**Activity:** Look through the entries below for the line with "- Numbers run" and the line with "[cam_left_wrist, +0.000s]", then give again exactly those two lines and all lines between them, minus the pictures.

**Entries supplied:**
· · · · ·
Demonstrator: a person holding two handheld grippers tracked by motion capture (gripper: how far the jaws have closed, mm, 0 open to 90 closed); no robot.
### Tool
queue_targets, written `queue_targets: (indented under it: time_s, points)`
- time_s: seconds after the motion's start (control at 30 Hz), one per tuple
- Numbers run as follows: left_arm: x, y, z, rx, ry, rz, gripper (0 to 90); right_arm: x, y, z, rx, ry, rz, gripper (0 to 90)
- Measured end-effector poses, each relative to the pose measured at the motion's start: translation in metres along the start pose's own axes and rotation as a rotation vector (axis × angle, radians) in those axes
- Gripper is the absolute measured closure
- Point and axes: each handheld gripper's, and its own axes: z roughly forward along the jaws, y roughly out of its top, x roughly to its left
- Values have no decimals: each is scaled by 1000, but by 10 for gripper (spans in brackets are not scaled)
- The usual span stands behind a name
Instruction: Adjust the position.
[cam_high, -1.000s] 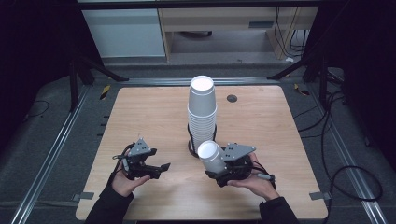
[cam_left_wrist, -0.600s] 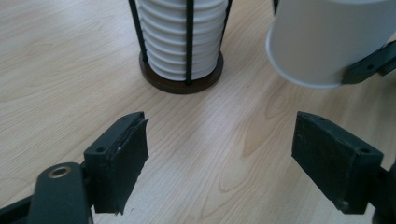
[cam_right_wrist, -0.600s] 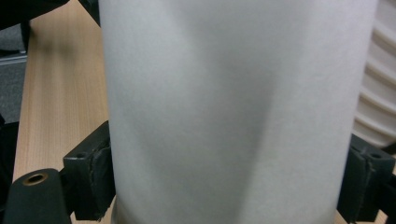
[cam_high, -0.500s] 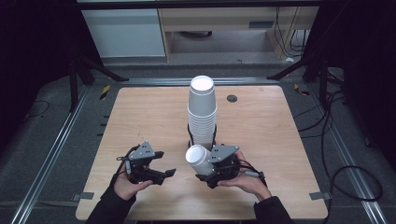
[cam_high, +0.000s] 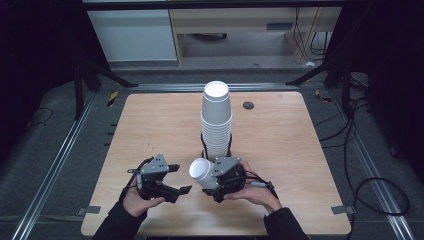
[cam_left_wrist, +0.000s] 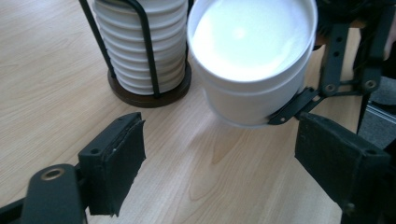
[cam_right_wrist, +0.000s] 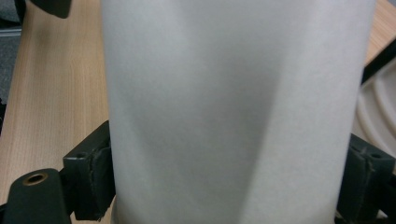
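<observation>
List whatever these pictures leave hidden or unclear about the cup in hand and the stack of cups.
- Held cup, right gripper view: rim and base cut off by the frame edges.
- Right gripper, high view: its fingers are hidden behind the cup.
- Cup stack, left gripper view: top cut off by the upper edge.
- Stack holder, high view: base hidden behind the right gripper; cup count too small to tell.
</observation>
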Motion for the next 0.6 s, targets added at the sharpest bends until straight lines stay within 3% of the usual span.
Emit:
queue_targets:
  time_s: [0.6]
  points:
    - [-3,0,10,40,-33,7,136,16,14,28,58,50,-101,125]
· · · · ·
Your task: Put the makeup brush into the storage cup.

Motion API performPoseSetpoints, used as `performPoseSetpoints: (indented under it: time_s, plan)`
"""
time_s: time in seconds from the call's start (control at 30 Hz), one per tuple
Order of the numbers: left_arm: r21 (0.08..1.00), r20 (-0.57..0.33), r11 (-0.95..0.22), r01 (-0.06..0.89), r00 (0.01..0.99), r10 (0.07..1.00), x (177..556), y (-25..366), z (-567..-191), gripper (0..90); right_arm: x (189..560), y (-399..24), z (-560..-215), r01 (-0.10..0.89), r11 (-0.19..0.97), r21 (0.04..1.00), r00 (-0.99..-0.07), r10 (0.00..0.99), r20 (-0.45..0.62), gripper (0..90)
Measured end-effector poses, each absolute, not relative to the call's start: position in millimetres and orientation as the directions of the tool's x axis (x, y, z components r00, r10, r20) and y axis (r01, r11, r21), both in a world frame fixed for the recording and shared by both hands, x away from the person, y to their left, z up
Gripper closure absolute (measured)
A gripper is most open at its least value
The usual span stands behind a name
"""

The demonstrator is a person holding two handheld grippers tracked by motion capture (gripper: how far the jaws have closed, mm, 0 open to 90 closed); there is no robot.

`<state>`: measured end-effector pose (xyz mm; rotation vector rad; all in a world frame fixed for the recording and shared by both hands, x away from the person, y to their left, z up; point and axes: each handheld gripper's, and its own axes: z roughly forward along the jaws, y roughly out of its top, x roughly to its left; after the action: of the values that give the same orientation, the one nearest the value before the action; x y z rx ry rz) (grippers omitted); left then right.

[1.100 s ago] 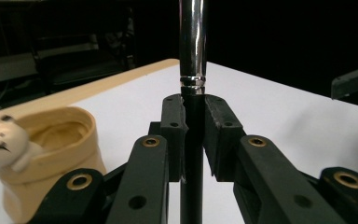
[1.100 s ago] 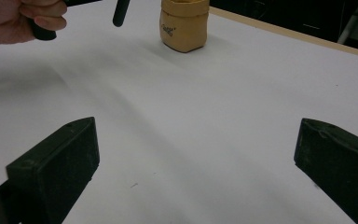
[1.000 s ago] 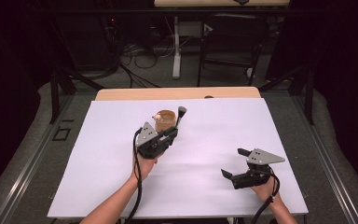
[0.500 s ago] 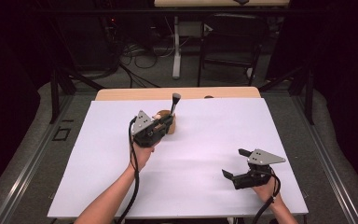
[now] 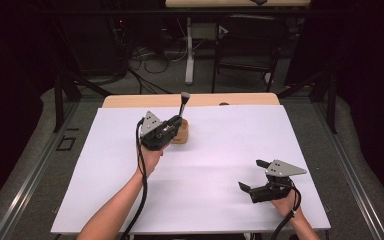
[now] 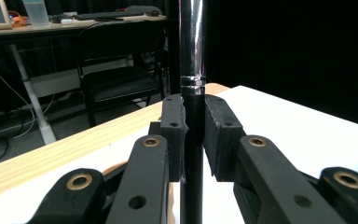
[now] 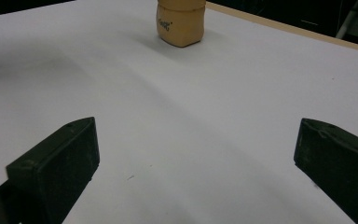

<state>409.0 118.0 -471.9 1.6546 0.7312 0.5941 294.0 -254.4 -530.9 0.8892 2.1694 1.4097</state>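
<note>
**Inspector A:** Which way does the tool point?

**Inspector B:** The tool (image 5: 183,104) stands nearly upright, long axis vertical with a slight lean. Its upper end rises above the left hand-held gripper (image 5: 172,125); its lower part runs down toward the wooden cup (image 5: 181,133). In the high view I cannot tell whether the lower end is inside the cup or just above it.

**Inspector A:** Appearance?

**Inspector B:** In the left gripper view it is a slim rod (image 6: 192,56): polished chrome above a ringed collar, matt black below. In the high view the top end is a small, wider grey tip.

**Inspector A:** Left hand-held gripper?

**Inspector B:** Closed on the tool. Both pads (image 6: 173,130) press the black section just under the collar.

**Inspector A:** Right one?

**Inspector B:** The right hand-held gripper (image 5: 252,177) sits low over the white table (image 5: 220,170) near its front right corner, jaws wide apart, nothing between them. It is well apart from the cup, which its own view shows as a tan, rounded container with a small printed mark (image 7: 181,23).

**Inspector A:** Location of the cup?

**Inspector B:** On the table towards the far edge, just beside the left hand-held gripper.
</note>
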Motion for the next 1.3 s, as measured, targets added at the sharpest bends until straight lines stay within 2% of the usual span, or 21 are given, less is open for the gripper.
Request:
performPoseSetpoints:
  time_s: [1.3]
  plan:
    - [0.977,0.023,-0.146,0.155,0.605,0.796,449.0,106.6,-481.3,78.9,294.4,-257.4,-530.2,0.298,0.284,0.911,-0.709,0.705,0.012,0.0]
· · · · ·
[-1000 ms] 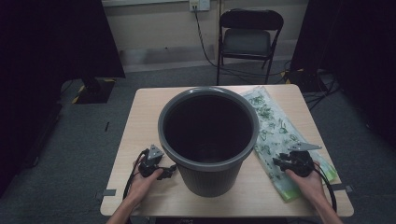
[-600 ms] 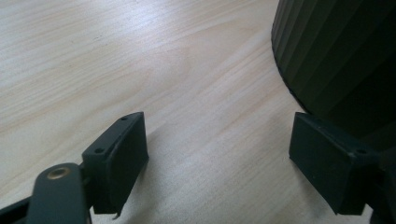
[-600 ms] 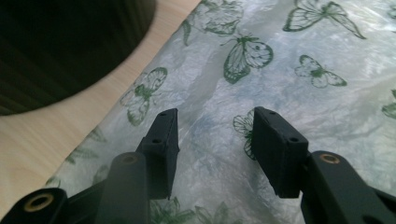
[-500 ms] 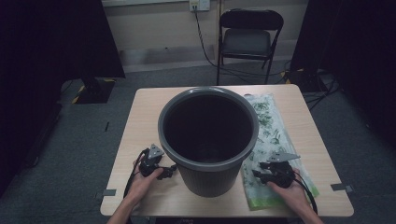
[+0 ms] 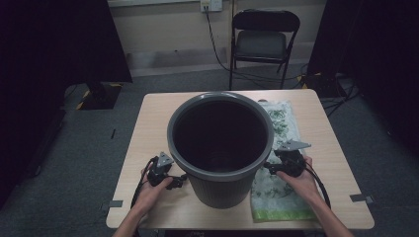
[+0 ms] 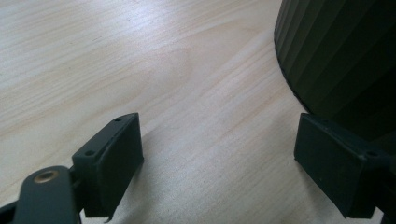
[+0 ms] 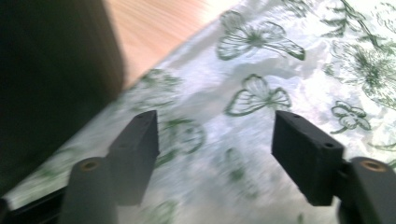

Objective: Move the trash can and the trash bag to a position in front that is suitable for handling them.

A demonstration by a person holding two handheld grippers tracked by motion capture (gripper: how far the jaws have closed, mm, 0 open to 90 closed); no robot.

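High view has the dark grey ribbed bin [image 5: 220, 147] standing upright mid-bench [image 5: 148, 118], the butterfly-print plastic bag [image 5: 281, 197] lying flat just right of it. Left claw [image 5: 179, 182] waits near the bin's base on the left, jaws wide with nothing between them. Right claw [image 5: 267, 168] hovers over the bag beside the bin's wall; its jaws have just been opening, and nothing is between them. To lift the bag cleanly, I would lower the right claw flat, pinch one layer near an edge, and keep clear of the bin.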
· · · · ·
**Response to this task:**
- Numbers run as follows: left_arm: x, y, z, rx, ry, rz, gripper (0 to 90); right_arm: x, y, z, rx, ry, rz, gripper (0 to 90)
- Measured end-effector poses, each relative to the pose measured at the motion's start: translation in metres along the start pose's own axes and rotation as a rotation vector (axis × angle, radians) in those axes
- Gripper is the absolute measured closure
- Point and axes: each handheld gripper's, and its own axes: z roughly forward along the jaws, y roughly out of its top, x roughly to its left
- Values have no decimals: each is scaled by 1000, but by 10 for gripper (spans in brackets are not scaled)
- The usual span stands behind a name
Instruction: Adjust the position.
[cam_high, -1.000s] 
[cam_left_wrist, -0.600s] 
[cam_right_wrist, -0.600s] 
[cam_high, -0.500s] 
[cam_high, +0.000s] 
[cam_left_wrist, +0.000s] 

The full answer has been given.